By Scott Graber
At first glance the International African American Museum resembles nothing more than an elevated, white marble shoe box, set down beside a South Beach-styled condominium, pointing into the impossibly blue waters of Charleston Harbor.
Later one will understand that the immense shoe box is aligned over Gadsden’s Wharf — the very spot where 150,000 dazed, dehydrated, walking-dead Africans came ashore between 1670 and 1808. Then one understands why Pei, Cobb, Freed and Partners decided that nothing would touch this sacred, now-shaded geography other that the concrete pillars supporting the building.
Before this column commences let me say that this is not my first slave-focused rodeo. I’ve been to the National African American Museum in Washington; the new Legacy Museum in Montgomery, Ala.; the old Legacy Museum and Lynching Memorial in Montgomery, Ala.
And so I came to Gadsden’s Wharf expecting the wall-sized video image of the Atlantic Ocean complete with a beach littered with terra cotta human heads. But that’s not the shattering first impression one gets in Charleston.
Here one enters a canyon of video panels showing dramatic scenes from Mali; engravings of the men and women who stepped ashore just below; and arresting images of current African Americans in engaged in every modern endeavor — models, athletes, musicians.
These images are somehow synchronized, but the visual impact is ancient kingdoms, vibrant colors, and degrading work in the muck of semi-submerged rice fields. And yet there is a cautious optimism built into the introductory passage at the International African American Museum.
I must admit I loved the rooms focused on ancient Africa; and those dealing with rice cultivation and Civil Rights; and, finally, the room more or less dedicated to Beaufort County.
I loved the fact that my some of my friends — Emory Campbell and Frieda Mitchell — were featured on the walls of what was called “The Gullah Geechee Room.” Yes, one expects to see Martin Luther King, Andrew Young, Robert Smalls and Harriet Tubman; but here we had Natalie and Ron Daise along with Arianne King Comer and Marquetta Goodwine. Yes, in a real sense, this room could have been named “The Beaufort County Experience”.
I liked that there was a focus on ancient Africa. The empires of Mali, Kongo, Benin and Hausa were described and made accessible on an interactive device where one could see these kingdoms in relation to modern day Africa.
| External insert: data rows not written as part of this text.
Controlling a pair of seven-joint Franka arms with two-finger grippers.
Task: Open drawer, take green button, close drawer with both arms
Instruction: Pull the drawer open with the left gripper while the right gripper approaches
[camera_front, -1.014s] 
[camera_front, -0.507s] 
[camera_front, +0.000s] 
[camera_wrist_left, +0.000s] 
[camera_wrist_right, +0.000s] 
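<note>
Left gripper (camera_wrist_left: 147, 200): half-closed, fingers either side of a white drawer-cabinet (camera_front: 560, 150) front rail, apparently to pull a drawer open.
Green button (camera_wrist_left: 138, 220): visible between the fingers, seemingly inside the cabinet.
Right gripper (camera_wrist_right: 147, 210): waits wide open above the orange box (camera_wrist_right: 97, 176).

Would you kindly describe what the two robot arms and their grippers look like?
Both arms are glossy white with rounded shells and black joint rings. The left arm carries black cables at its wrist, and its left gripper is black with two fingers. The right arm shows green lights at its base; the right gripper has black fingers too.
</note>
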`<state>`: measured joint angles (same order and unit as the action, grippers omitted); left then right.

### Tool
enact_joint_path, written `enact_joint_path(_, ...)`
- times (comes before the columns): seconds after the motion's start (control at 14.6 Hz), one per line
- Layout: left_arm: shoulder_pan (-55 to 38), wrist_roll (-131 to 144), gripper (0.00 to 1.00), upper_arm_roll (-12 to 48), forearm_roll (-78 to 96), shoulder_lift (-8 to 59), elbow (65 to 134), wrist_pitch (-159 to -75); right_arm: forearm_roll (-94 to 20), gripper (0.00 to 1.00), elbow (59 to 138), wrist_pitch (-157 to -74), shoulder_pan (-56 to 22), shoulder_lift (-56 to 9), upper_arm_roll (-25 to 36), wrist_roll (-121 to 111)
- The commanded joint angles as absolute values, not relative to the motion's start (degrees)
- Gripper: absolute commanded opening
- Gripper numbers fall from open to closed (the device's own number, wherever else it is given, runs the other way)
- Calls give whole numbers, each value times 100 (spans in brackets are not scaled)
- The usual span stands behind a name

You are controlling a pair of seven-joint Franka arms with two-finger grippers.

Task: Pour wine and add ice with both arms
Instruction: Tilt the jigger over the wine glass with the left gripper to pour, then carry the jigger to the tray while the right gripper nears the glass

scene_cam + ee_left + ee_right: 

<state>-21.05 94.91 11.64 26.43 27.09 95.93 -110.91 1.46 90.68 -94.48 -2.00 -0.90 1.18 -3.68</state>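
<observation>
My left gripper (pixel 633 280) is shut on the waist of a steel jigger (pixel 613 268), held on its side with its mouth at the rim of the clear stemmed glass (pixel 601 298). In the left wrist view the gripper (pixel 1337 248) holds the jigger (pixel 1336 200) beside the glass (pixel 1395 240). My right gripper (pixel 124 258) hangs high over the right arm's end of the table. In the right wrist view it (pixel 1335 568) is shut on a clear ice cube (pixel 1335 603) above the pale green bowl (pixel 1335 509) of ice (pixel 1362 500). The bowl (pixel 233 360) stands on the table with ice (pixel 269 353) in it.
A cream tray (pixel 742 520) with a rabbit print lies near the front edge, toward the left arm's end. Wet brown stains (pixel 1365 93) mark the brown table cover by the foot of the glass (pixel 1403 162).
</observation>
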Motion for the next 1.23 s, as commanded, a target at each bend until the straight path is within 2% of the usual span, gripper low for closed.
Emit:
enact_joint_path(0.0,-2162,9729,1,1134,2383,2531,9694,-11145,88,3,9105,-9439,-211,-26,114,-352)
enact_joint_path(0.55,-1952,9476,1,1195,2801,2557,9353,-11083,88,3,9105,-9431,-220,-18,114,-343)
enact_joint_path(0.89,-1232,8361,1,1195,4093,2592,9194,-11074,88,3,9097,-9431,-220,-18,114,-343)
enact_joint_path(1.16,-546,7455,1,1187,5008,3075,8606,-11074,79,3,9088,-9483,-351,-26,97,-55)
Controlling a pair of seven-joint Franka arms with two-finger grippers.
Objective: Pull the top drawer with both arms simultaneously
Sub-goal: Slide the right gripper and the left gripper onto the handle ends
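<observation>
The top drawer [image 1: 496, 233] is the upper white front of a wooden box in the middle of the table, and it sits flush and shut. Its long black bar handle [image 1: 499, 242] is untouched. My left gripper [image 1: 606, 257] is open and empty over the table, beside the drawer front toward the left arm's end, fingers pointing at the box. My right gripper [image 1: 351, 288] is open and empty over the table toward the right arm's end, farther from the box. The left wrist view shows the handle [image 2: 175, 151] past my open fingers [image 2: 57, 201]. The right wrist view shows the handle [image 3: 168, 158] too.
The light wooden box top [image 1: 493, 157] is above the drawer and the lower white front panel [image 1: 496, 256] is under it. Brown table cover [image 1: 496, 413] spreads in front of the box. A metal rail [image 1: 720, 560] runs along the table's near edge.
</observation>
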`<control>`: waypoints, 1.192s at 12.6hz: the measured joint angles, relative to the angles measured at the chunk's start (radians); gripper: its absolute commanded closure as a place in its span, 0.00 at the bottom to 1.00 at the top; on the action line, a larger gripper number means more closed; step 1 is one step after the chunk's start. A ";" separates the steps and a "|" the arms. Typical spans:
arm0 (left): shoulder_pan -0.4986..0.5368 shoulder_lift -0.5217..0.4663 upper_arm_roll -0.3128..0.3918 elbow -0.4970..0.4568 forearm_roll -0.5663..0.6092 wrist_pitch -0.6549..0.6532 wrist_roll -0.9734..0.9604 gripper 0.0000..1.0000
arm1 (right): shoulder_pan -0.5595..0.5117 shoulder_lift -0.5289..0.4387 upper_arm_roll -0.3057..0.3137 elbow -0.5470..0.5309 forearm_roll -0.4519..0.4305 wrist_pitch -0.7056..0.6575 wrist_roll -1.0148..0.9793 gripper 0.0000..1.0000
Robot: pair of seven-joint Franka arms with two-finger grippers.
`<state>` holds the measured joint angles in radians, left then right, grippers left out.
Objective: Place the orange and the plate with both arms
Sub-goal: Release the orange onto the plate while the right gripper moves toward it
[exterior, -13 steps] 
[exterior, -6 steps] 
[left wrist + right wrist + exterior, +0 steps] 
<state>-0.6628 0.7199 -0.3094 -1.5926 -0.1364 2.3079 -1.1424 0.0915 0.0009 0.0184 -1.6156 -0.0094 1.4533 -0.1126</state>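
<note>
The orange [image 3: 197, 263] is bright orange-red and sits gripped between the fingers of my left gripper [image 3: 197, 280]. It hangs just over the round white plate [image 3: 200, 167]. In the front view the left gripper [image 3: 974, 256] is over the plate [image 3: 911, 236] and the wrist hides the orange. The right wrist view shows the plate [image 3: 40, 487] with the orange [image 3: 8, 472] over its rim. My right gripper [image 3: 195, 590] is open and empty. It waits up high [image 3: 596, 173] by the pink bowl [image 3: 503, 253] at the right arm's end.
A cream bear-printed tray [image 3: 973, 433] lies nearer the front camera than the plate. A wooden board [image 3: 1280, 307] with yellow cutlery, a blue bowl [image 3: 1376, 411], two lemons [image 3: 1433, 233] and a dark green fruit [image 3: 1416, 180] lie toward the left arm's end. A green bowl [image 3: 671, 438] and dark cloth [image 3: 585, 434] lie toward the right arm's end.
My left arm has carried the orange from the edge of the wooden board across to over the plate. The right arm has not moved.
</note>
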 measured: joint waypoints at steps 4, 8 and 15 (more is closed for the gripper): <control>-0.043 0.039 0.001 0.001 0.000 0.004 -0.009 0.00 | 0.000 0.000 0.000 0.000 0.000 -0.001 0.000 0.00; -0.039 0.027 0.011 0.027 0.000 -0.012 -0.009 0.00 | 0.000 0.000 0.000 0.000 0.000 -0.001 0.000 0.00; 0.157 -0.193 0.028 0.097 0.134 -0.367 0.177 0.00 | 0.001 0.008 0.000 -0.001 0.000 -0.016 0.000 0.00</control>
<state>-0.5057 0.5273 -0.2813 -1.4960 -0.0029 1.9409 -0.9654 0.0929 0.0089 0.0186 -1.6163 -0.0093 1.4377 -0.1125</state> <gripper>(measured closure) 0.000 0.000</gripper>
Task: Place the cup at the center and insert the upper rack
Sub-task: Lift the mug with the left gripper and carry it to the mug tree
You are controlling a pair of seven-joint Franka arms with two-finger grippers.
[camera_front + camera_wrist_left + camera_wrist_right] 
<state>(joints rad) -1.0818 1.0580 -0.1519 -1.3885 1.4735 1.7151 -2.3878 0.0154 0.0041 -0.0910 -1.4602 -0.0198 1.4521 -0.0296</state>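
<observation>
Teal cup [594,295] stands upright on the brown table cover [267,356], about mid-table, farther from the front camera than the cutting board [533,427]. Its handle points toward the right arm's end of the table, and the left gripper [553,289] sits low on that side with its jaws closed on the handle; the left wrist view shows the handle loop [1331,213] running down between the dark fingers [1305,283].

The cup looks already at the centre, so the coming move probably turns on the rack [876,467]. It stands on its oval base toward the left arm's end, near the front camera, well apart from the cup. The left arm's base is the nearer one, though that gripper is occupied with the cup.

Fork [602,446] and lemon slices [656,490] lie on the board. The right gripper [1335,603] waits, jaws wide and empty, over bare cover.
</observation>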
It is, I think, important to know this history in order to know the story of the Muslim expansion from Northern Africa and the colonization by Leopold and his band of European psychopathic brothers.
This room really helps if you have an interest in the troubled Sahel, the terrorists who now run roughshod through this dry topography, the French who are unhappily leaving the field, the Russians and the Chinese who want to replace the departing French.
When Susan and I left the Legacy Museum (two years ago) in Montgomery, Ala., we went to a nearby bar and argued. I argued the Legacy described the problems, but did not deal with the question of where we go from here. My wife argued that this wasn’t the role of the museum — that today’s teachers, preachers and legislators had that duty.
When we left the Charleston Museum — going for $5 Margaritas at Taco Boy on Huger Street — I understood that this journey is not done; we are not finished; that there is anger and rancor still rattling around in the American psyche. But this museum helped me see a struggle that we are slowly, grudgingly, collectively winning.
I came of age in the segregated, Apartheid-worthy South where black and white people were physically separated. During my lifetime I witnessed the Poor People’s March (I was there); the removal of the Confederate flag from the Statehouse (I was there); the elevation of Barack Obama to the Oval Office (Alright, OK, I saw that one on television).
I also witnessed the successful integration of my college, The Citadel, and the arrival of competent African American judges in courtrooms that I routinely inhabited.
And yes, I saw the beating of Rodney King; knew Clementa Pinckney and mourn his death. I do understand that our the current national turmoil has race-based ingredients.
But I know that my son is just about colorblind; that at Bluffton High School young Black men are dating young white girls; that my friend Frieda Mitchell is enshrined on the walls of a building that will forever hang above an infamous wharf in Charleston.